▶ [Requirement] Copy out each line below containing "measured".

[Stored data entries]
__________
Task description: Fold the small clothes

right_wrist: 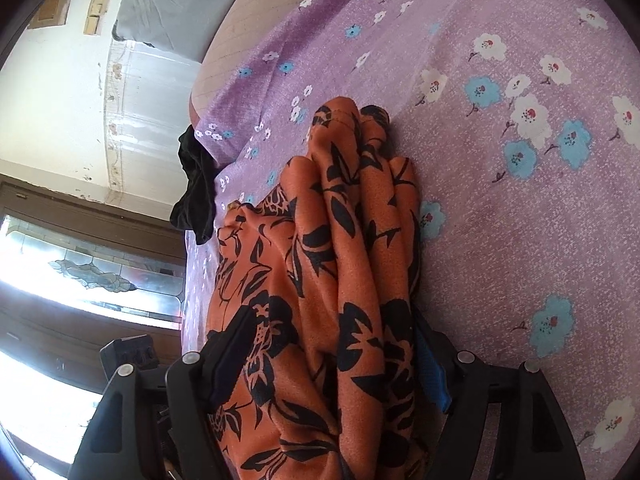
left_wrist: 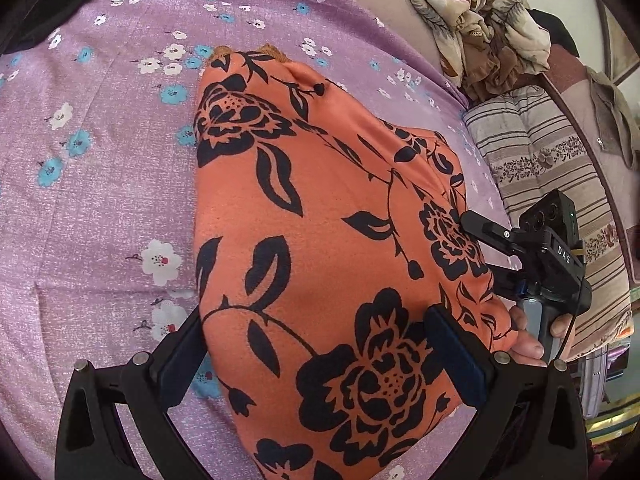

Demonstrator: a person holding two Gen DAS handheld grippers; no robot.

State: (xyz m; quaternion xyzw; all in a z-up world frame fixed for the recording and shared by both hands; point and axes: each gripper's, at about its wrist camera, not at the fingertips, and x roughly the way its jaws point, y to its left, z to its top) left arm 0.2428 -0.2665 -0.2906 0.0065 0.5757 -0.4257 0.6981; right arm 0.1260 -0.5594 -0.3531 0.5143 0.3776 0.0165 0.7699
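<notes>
Left wrist view: orange floral garment (left_wrist: 320,240) spread on our lilac bedsheet (left_wrist: 100,180). Left gripper (left_wrist: 320,364) jaws straddle its near edge, seemingly pinching cloth, to keep that side taut. Right gripper (right_wrist: 332,364) clamps bunched folds at the opposite edge, likely so we can carry it over.

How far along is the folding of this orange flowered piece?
Partly done: the orange garment already lies doubled into a compact shape on the purple sheet. In hand: the left tool and right tool each have its fabric between their fingers. Left: finishing this fold, then the crumpled beige clothes nearby.
</notes>
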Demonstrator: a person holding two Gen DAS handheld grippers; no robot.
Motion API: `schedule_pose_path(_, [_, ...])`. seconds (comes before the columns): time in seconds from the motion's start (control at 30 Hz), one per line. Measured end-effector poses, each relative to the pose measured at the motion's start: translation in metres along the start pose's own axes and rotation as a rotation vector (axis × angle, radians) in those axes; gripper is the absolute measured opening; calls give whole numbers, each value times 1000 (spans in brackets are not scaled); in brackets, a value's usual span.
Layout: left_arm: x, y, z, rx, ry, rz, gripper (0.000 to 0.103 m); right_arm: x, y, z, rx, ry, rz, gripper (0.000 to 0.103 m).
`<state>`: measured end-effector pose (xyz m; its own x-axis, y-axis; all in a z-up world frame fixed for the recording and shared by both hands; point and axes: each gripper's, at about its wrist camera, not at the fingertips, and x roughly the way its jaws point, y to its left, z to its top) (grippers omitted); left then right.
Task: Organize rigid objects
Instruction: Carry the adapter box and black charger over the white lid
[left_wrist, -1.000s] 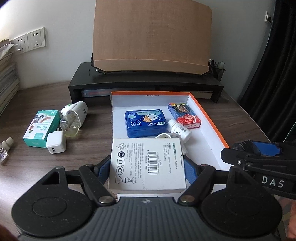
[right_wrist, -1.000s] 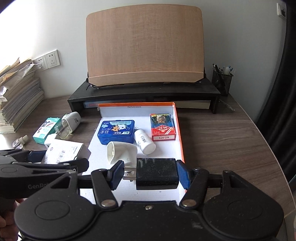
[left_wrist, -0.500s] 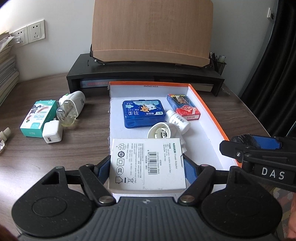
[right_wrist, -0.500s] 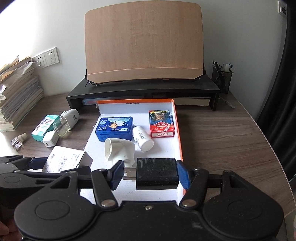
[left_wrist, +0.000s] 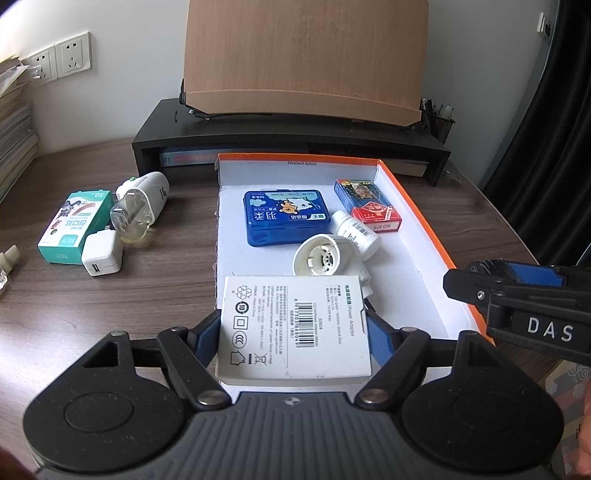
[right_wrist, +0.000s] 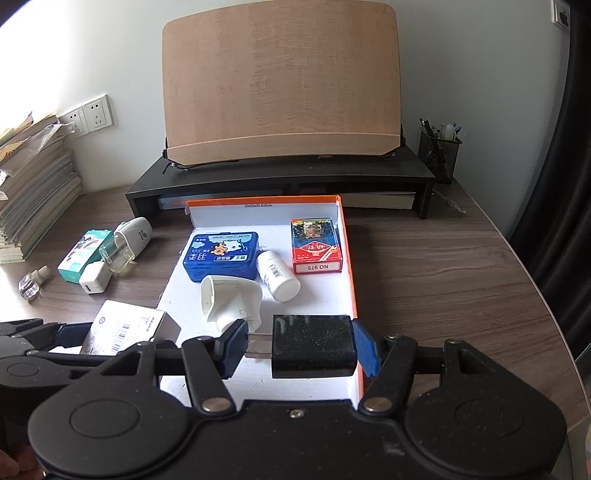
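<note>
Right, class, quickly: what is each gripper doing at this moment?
Left gripper: closed on the white adapter box.
Right gripper: closed on the black power adapter.

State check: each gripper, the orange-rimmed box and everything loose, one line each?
left gripper: shut on white adapter box, above tray.
right gripper: shut on black charger.
orange-rimmed box: open, partly filled.
pill bottle: on its side in box.
card deck: flat in box.
green carton: on desk, outside box.

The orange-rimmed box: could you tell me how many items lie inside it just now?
4: blue tin at back left, card deck at back right, white bottle between them, white adapter nearer. Others may be hidden behind the grippers.
</note>
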<state>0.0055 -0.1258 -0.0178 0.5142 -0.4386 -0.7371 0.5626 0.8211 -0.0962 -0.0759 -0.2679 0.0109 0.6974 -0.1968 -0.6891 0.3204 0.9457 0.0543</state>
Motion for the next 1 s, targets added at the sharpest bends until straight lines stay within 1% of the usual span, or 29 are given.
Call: schedule_pose_path(1.0, [-2,-3,-2,-4,9,11,79,0,5,0,-7,2,16,73])
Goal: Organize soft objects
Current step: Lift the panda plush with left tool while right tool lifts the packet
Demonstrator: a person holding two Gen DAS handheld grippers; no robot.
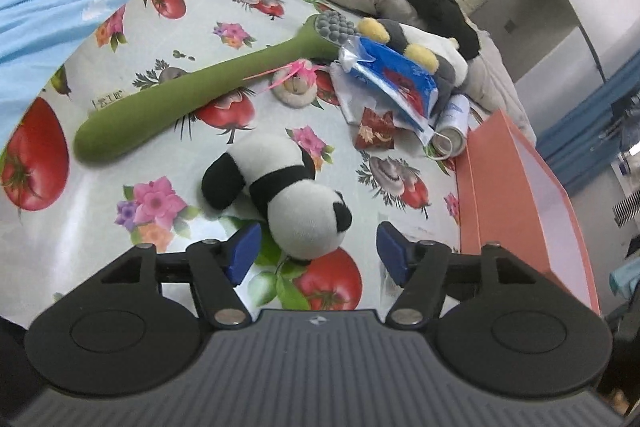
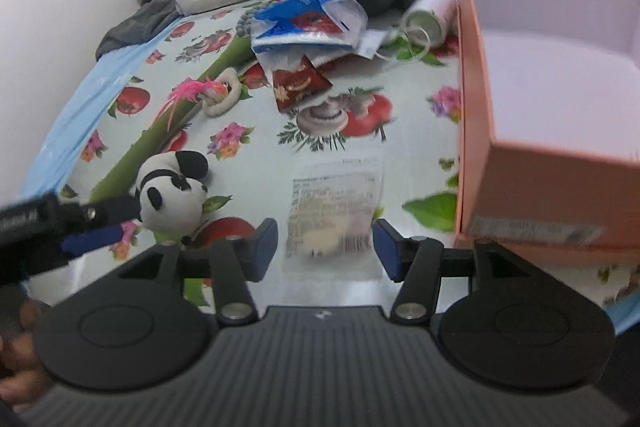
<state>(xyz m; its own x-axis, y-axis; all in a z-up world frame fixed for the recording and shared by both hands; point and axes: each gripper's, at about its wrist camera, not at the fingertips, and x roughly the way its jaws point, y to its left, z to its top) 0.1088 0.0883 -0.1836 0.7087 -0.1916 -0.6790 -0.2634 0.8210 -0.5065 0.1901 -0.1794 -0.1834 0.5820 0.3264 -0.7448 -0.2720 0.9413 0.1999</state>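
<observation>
Panda plush [image 1: 288, 195] lies between left jaws; clear packet [image 2: 334, 211] shows only rightward.

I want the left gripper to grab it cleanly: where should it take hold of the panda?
Grip the panda by its round head, the part nearest the open left gripper. It lies on its side, head towards the fingers, so come straight forward and close across the head's sides.

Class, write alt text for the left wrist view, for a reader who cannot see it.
An open left gripper hovers around a plush panda lying on a fruit-print tablecloth. Behind lie a green plush toothbrush, a blue packet and a grey plush toy; an orange box stands right.
</observation>
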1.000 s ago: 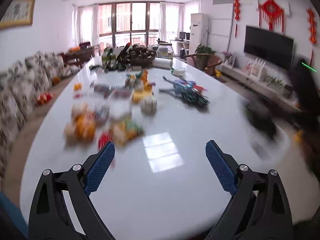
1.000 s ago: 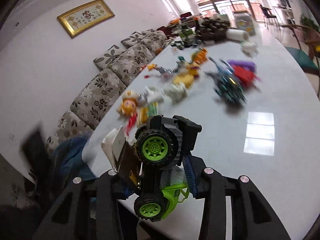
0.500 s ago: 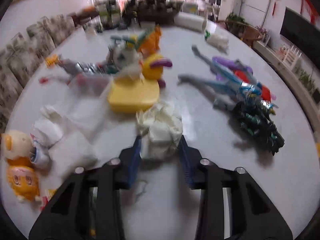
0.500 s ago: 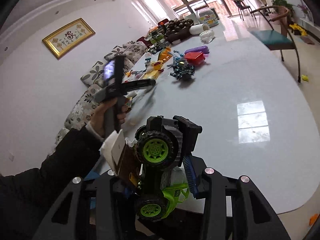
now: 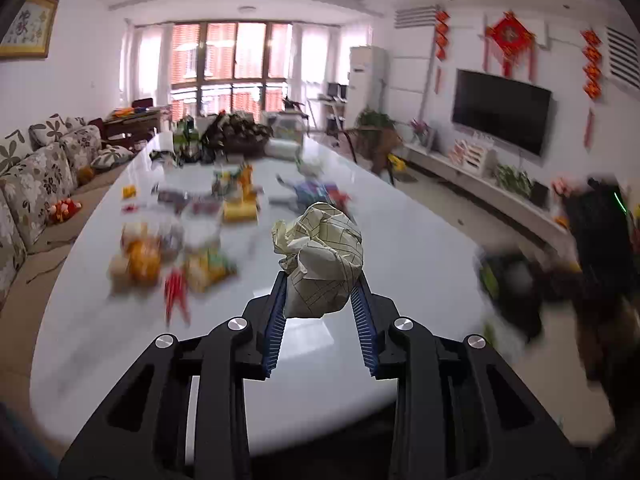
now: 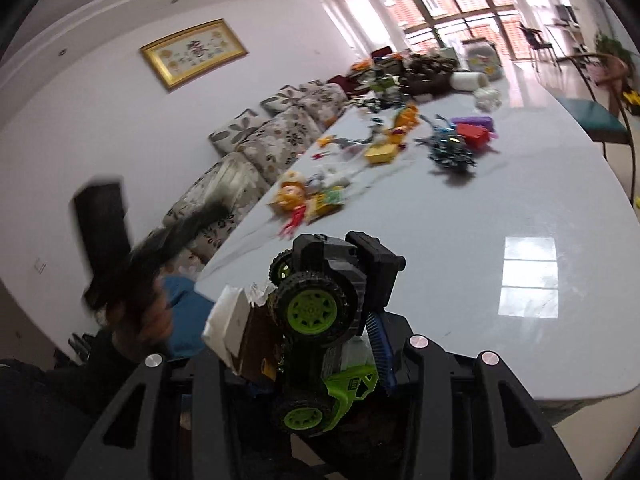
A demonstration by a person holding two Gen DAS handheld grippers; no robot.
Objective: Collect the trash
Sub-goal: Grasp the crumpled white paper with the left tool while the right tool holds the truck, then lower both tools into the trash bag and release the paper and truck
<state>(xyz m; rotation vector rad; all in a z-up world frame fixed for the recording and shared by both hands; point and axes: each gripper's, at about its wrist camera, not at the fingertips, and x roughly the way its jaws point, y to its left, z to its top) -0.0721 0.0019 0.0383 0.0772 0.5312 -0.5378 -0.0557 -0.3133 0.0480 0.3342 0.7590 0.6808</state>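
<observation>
Paper wad (image 5: 324, 264) clamped between the pads of my left gripper (image 5: 320, 300), lifted clear of the table (image 5: 400, 240), toys scattered at ten o'clock. My right gripper (image 6: 320, 344) is clenched on a green toy truck (image 6: 324, 332) with a scrap of card (image 6: 240, 336) pinned at nine o'clock. Risk: the wad is soft and may compress and slip out; the card, barely caught, may drop if the truck shifts.

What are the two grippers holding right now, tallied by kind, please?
Crumpled paper wad: 1, in the left gripper
Toy truck: 1, in the right gripper
Torn packaging: 1, beside the truck
Total: 3
</observation>
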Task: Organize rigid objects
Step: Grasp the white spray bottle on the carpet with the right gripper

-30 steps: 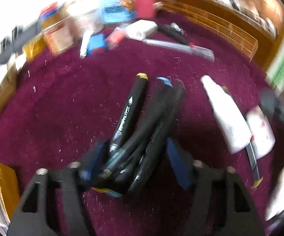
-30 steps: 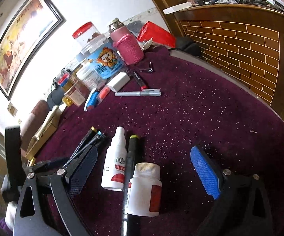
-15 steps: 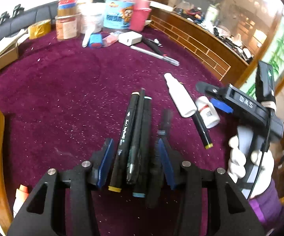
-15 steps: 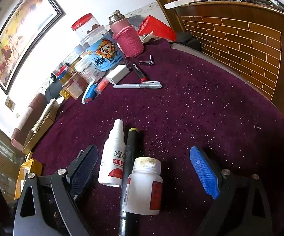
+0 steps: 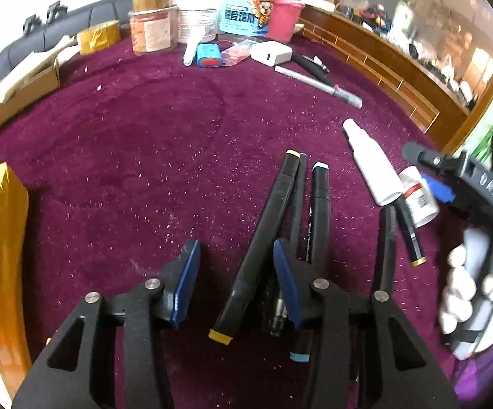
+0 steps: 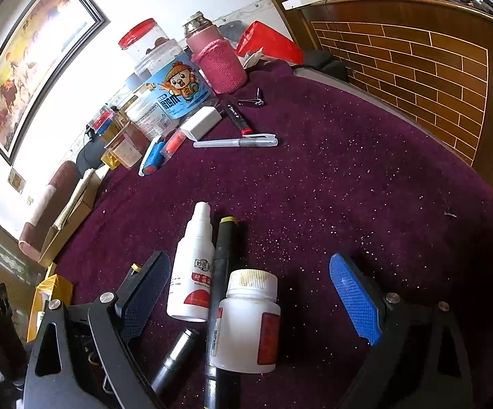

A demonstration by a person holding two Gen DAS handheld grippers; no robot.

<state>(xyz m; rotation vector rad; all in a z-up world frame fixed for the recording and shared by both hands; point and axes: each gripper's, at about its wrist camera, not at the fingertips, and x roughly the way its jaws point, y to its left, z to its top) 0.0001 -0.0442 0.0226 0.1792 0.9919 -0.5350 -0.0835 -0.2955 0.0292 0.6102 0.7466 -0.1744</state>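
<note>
Left wrist view: a purple cloth (image 5: 144, 156) covers the table, and jars and tubs stand in a row along its far edge. A wooden counter (image 5: 400, 68) runs behind at right. A yellow box (image 5: 1, 238) sits at the left edge. The left gripper (image 5: 234, 279) is open, with a clear gap between its blue pads, and grips nothing. A black marker with yellow caps (image 5: 263, 235) lies on the cloth in that gap, close to the right pad; whether it touches the pad cannot be told. Further black markers (image 5: 318, 211) lie just beside it, partly under the right finger. Another dark pen (image 5: 388, 238) lies to the right of that finger. A white spray bottle (image 5: 372, 167) lies farther right, with a small white pill bottle (image 5: 420, 197) near its base. A silver pen (image 5: 318, 81) and a white charger (image 5: 270, 52) lie near the jars. The right gripper (image 5: 458, 184) shows at the right edge, held by a white-gloved hand (image 5: 468, 279).

Right wrist view: a white wall carries a framed painting (image 6: 31, 68); the same counter (image 6: 417, 51), with a brick pattern, stands at right. The right gripper (image 6: 256, 303) is wide open and empty. Between its fingers on the cloth (image 6: 348, 187) lie the spray bottle (image 6: 192, 272), a yellow-capped marker (image 6: 224, 259) touching it, and the pill bottle (image 6: 250, 320), which lies over the marker. A dark pen (image 6: 176, 354) lies near the left finger. The silver pen (image 6: 236, 142) lies well beyond.
</note>
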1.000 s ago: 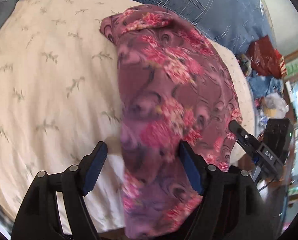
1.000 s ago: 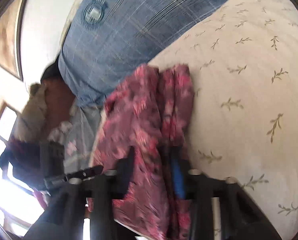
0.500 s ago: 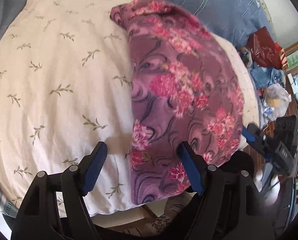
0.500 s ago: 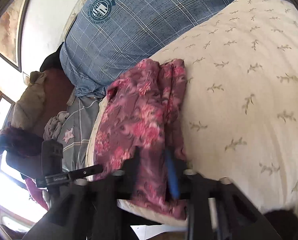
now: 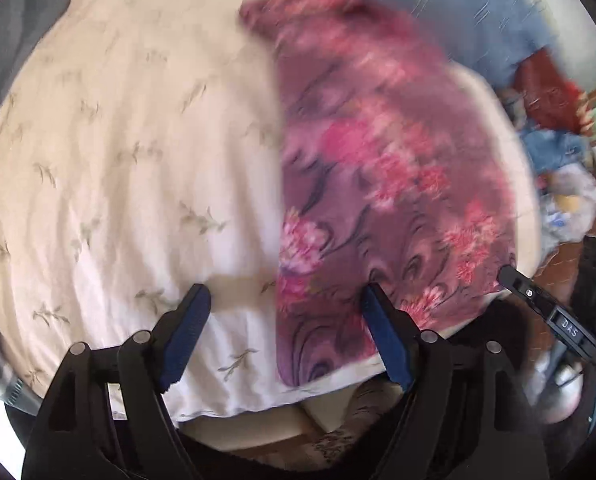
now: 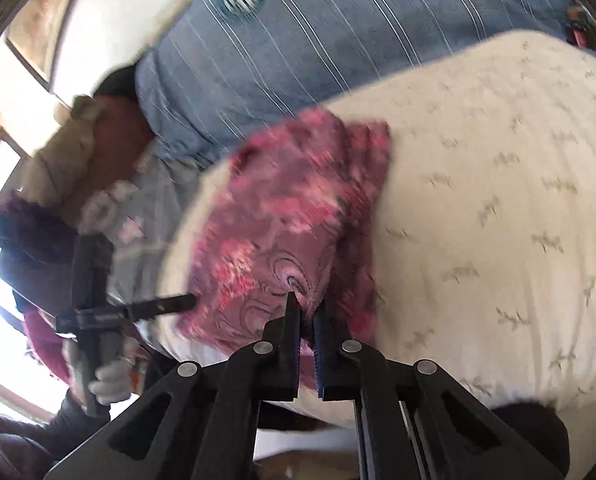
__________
▶ [Written response]
Motion API: `schedule_pose_path(_, [_, ...])`. seconds (comes before the columns): time in seconds from the motion's start (control at 30 Hz), one per line. Measured end-effector poses, each relative to the pose measured at the motion's start: translation in metres along the start pose's own axes and rotation as a rotation vector (axis × angle, radians) in those axes; gripper is the absolute measured opening; calls give whole numbers, each value times 1000 (spans in brackets are not scaled); in brackets, a value's usual span.
`<state>`: measured end-effector pose (xyz m; its own x-axis, y-axis; all in a z-up world frame fixed for the recording and shared by both hands; point and axes: each gripper's, at about its wrist camera, not at the fingertips, and x roughly the way its jaws point, y to its left, z to its top) (grippers omitted); left then right.

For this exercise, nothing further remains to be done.